MÉMOIRES DE LUMIÈRES

Violence

En fait, tout n’est pas qu’engourdissement dans le duché de Luxemberg.

        Ce mercredi soir, dans l’intimité du manoir des Trémières, il se passe un petit incident qui trouble ses résidants.  On est en fin de soirée.  Les enfants et les domestiques dorment ; Agathe, Anne et Herr Glockspiel conversent devant le foyer du salon, un verre de prune à la main.  Elles questionnent leur hôte sur l’art de l’horloger et celui-ci répond avec son langage rempli de silences.  À un moment donné, il exhibe une trousse, en extrait des petits outils et se met à expliquer leur usage.  Peu portée sur la technique, Agathe ramène la conversation sur le plan philosophique, disant que l’horloge lui fait penser au mouvement de la voûte céleste.  Anne ajoute que la mécanique horlogère lui rappelle plutôt celle de l’homme, les deux pouvant se détraquer et l’artisan pouvant réparer autant l’aiguille de l’horloge que la cheville de son amie.  Agathe dit en riant qu’elle est bien aise que ses entrailles ne soient pas étalées sur une table comme les rouages de l’horloge.

—   D’ailleurs, ajoute-t-elle, je crois que ma cheville va mieux.

—   Que madame me montre, dit l’homme en se levant et en tendant la main à Agathe.

        Agathe sourit, prend la main de l’étranger et, s’appuyant sur sa jambe valide, se lève.

—   Que madame m’aide, reprend-il en tendant l’autre main à Anne, qui la saisit et se lève à son tour.
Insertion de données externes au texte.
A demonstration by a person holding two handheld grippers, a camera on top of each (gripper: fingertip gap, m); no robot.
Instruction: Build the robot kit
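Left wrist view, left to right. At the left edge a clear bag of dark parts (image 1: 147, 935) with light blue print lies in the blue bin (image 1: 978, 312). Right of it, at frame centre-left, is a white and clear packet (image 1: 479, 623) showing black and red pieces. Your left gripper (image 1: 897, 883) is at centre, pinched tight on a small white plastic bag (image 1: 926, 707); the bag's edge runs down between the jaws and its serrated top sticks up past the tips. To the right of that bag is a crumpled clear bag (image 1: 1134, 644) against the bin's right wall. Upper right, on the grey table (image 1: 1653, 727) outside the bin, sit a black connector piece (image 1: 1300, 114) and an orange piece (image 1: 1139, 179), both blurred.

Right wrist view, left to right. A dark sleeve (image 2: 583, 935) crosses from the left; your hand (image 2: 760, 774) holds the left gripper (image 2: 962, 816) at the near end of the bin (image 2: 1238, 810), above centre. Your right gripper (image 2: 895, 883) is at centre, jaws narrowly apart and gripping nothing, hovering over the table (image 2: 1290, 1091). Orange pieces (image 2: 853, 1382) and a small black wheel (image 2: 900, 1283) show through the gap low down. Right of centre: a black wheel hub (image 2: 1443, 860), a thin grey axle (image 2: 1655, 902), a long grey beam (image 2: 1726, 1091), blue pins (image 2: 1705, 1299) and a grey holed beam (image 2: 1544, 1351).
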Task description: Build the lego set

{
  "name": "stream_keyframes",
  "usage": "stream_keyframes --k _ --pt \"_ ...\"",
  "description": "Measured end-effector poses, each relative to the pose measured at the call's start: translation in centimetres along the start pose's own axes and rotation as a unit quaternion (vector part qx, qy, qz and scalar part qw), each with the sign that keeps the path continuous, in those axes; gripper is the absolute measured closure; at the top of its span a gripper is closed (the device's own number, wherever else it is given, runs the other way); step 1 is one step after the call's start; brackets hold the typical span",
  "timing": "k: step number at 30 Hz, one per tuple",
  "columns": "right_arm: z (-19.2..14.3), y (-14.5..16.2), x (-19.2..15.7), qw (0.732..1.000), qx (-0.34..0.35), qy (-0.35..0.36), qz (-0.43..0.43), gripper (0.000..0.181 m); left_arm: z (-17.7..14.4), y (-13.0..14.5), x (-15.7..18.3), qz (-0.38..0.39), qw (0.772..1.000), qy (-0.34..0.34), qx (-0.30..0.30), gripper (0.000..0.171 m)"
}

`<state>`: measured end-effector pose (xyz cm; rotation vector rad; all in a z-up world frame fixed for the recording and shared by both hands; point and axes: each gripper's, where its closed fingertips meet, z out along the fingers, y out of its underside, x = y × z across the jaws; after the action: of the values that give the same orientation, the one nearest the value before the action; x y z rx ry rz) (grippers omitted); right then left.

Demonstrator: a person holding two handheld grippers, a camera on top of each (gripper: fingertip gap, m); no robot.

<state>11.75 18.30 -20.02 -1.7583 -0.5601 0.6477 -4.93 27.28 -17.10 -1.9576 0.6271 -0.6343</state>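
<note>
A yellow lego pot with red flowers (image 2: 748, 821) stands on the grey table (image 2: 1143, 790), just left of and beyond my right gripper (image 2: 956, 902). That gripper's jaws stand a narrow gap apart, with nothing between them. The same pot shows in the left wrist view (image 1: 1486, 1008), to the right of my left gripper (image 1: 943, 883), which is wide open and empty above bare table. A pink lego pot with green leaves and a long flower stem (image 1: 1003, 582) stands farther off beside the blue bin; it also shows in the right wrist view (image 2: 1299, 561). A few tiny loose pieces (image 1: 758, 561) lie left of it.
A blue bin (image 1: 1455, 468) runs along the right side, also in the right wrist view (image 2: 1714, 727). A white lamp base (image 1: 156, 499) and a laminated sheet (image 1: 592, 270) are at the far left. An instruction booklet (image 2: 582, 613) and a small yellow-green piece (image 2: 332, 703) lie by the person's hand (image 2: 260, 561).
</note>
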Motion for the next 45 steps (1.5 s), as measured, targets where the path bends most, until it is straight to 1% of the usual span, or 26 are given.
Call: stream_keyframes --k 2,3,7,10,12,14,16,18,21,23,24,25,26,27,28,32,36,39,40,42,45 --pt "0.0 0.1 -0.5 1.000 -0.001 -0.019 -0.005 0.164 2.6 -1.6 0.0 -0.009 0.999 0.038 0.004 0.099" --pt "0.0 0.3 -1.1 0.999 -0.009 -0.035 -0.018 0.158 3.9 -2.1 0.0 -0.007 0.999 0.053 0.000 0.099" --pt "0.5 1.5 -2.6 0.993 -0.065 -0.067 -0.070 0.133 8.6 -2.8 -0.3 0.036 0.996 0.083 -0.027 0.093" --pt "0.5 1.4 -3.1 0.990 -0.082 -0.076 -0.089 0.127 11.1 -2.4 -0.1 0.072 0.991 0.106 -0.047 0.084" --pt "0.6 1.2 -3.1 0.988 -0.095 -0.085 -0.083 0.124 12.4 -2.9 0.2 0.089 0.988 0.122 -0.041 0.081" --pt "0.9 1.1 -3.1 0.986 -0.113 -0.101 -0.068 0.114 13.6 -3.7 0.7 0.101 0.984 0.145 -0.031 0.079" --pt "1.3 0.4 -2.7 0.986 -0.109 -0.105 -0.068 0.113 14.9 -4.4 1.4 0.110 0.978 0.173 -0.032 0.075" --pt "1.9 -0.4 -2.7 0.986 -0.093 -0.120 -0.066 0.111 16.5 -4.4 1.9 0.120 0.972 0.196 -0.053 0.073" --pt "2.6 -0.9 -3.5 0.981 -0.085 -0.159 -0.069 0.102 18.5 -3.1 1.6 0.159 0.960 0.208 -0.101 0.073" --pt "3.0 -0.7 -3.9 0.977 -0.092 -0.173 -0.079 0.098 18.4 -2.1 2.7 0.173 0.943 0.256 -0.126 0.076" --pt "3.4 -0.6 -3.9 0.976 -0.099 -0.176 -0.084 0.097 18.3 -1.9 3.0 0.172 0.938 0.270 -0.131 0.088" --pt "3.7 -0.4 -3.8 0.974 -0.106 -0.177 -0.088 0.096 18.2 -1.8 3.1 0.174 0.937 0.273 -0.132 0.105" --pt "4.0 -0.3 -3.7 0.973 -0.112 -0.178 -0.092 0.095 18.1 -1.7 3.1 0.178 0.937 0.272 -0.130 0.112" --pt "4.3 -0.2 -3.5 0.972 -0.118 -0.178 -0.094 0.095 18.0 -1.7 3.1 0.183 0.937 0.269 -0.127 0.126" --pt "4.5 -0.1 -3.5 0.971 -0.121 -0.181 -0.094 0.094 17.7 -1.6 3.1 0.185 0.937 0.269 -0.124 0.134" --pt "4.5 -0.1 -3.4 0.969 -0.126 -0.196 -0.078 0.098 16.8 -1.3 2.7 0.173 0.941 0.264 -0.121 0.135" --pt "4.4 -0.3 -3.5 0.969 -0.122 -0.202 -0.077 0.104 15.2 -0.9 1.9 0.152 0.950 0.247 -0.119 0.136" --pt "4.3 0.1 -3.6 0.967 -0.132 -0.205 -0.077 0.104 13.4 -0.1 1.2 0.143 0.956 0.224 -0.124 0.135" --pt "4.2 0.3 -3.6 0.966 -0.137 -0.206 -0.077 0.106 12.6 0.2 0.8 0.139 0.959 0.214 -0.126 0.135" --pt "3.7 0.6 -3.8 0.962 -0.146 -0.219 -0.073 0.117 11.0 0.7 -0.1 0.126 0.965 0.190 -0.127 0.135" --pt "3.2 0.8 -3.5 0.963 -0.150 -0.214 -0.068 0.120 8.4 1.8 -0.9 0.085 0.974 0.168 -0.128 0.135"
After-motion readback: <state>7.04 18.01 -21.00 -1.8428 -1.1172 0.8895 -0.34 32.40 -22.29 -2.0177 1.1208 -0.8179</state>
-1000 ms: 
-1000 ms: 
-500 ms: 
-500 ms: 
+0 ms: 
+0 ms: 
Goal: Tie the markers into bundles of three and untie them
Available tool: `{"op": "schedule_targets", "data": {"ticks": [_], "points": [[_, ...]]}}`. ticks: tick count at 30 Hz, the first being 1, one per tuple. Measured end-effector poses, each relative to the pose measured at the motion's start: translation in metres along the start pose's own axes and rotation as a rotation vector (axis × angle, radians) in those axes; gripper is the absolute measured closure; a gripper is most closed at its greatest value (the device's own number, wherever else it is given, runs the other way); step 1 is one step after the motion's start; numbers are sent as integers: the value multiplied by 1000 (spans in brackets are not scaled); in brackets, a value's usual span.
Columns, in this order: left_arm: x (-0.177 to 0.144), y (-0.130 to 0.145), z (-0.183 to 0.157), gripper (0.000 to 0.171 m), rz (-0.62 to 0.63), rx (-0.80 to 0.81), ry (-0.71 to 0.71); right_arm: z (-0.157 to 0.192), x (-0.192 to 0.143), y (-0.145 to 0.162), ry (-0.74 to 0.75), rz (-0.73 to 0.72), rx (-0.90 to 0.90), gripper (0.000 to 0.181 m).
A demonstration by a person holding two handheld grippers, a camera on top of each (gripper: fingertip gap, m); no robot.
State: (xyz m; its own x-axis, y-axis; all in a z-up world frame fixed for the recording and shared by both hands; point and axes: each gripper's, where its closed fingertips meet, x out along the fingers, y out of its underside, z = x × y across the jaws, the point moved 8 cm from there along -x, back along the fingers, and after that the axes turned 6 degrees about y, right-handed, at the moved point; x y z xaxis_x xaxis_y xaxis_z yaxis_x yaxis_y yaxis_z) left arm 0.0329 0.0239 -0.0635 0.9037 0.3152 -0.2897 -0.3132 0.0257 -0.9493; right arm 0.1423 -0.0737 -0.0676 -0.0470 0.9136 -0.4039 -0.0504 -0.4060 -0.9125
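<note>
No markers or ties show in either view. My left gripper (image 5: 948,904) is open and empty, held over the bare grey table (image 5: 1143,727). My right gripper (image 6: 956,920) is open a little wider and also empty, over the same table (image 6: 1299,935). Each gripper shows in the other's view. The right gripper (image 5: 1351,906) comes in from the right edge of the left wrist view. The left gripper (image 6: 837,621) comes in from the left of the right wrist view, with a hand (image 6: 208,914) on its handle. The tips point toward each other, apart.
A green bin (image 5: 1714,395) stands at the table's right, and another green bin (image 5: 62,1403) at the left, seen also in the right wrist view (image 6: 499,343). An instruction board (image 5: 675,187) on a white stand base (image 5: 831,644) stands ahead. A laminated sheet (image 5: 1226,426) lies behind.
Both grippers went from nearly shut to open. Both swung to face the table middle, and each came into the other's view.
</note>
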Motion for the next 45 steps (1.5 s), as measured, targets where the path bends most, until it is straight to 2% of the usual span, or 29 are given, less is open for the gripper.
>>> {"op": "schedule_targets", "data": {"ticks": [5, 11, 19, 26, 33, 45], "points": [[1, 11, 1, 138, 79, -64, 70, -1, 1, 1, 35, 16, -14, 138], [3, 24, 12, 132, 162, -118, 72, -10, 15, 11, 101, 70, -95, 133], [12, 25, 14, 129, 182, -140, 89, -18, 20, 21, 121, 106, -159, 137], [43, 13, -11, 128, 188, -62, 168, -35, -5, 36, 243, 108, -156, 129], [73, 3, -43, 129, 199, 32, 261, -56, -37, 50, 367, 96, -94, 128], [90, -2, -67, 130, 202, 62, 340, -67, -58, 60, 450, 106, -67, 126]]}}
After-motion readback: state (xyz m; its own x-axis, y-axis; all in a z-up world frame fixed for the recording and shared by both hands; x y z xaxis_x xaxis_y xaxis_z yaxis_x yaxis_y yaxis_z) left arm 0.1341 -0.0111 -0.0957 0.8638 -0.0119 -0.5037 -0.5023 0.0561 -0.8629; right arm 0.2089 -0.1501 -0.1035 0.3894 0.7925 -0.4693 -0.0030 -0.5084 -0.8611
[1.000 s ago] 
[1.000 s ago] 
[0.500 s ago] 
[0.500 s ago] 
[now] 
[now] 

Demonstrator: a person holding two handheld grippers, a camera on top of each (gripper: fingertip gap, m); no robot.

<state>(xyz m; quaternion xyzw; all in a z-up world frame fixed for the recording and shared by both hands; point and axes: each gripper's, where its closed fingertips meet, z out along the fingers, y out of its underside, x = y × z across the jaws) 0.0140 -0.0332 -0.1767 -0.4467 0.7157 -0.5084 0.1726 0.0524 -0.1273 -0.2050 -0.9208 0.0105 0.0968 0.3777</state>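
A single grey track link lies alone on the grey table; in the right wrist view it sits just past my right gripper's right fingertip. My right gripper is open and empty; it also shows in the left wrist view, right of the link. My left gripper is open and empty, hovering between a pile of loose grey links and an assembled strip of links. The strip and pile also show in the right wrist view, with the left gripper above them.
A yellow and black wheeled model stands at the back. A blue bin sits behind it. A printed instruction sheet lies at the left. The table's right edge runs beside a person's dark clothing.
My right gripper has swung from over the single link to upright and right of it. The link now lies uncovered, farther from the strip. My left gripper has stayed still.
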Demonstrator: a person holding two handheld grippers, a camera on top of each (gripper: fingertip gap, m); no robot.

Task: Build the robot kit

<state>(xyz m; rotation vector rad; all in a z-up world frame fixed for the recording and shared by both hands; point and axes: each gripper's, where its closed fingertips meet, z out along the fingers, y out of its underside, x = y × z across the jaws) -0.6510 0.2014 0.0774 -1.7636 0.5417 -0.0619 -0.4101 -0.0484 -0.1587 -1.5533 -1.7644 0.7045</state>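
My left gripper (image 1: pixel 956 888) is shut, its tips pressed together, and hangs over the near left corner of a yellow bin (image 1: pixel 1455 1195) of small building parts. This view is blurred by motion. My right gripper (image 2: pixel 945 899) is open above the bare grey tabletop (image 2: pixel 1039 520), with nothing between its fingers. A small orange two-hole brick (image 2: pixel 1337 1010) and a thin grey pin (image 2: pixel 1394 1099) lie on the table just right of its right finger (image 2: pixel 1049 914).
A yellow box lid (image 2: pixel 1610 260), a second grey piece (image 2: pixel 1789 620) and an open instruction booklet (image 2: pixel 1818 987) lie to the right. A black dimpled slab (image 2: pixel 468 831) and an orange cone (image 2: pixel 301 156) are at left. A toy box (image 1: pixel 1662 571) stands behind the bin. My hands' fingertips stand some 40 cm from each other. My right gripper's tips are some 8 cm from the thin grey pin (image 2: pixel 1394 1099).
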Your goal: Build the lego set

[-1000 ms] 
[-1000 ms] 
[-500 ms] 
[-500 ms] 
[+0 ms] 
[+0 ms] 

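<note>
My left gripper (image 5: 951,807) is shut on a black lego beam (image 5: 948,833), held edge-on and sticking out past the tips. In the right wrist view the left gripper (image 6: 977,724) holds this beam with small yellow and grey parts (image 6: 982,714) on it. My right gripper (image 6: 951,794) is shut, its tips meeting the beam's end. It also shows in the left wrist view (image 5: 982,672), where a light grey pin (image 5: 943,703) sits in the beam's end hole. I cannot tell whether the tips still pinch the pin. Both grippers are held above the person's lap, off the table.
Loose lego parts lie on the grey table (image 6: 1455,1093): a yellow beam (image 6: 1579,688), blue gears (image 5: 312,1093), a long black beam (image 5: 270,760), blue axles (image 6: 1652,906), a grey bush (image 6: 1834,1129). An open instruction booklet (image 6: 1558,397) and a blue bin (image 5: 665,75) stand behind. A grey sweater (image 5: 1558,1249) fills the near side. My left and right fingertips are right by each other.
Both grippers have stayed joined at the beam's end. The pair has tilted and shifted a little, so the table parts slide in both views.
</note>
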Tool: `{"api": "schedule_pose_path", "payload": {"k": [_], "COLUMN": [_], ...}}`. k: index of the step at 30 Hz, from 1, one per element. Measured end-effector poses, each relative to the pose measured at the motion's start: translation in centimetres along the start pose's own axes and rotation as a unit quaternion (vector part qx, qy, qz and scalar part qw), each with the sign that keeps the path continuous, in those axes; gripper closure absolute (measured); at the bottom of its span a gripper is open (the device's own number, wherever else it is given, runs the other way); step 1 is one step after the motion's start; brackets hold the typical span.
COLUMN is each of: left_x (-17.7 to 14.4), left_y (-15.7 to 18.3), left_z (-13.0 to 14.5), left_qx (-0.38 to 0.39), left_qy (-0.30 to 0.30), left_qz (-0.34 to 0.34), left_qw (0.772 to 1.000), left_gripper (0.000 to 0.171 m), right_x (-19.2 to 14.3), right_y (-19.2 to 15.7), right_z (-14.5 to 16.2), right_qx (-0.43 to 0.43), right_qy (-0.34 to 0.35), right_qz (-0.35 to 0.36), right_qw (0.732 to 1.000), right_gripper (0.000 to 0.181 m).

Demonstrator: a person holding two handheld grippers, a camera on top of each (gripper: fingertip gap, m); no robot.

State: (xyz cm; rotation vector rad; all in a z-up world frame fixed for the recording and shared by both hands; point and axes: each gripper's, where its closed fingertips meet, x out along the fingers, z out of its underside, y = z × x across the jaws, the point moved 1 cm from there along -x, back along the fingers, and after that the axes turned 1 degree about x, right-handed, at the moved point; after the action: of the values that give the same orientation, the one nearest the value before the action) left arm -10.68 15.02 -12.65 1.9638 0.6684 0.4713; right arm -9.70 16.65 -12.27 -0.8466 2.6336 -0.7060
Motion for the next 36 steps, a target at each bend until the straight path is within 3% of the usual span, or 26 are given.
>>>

        Supportée par son amie et l’étranger, Agathe fait quelques pas entre les fauteuils.  Soudain, elle trébuche, l’étranger et Anne précipitent le même geste pour la retenir et les trois se retrouvent les uns contre les autres, enlacés, étonnés, ravis peut-être.  Le souffle court, les femmes lèvent la tête vers l’homme et celui-ci plonge à tour de rôle son regard dans celui des femmes haletantes.  L’une et l’autre sentent leur cœur s’emballer.  L’homme les tient serrées contre lui et elles s’agrippent, pressant leur ventre contre ses hanches.  La tête renversée, les yeux mi-clos, elles offrent leurs lèvres ; un seul baiser et elles s’abandonneraient tout à fait.  Mais l’étranger relâche son étreinte et mène par la main les femmes éperdues de désir sur le canapé du boudoir.  Il retourne au salon, rapporte le plateau portant les verres et un chandelier, le pose sur le guéridon, remet à chacune son verre, avance le tabouret, s’agenouille devant Agathe, saisit la cheville blessée, la masse et la pose délicatement sur le tabouret.  Subjuguées, les femmes le laissent faire, se laissent faire.  Toujours sans dire un mot, il se lève, jette un dernier regard aux femmes alanguies, s’incline profondément, retourne dans le salon, replace le pare-feu devant l’âtre, pince toutes les chandelles sauf une, prend le chandelier encore allumé et disparait dans l’escalier.

        Le silence de la pénombre enveloppe les femmes qui se meurent d’amour.  Agathe vide son verre d’un coup, se penche sur Anne et l’embrasse à pleine bouche.  Anne lui rend son baiser avec la même gourmandise.